[Prompt]
Once the pictures are removed, restate the data below word for word.

[Data section]
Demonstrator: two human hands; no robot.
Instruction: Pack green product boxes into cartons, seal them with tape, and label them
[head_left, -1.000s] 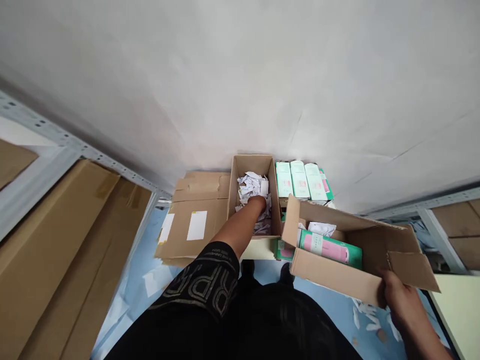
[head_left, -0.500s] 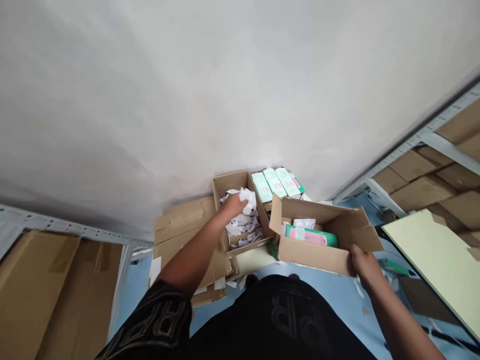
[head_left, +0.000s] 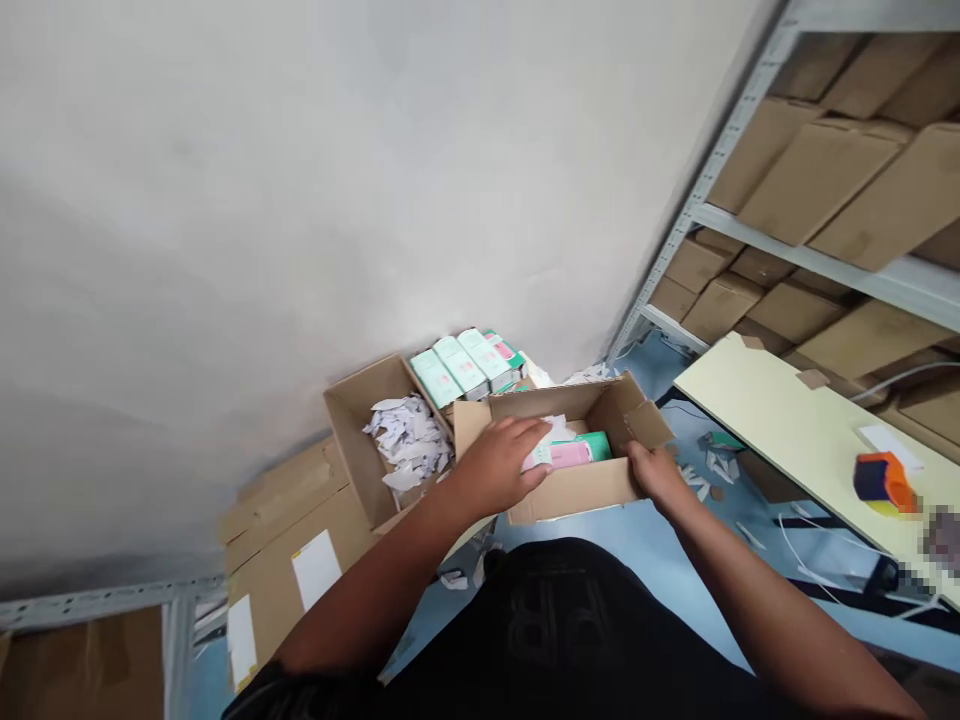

[Written response]
Demonstrator: two human hands; no robot.
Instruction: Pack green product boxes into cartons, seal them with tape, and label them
[head_left, -1.000s] 
[head_left, -0.500s] 
[head_left, +0.000s] 

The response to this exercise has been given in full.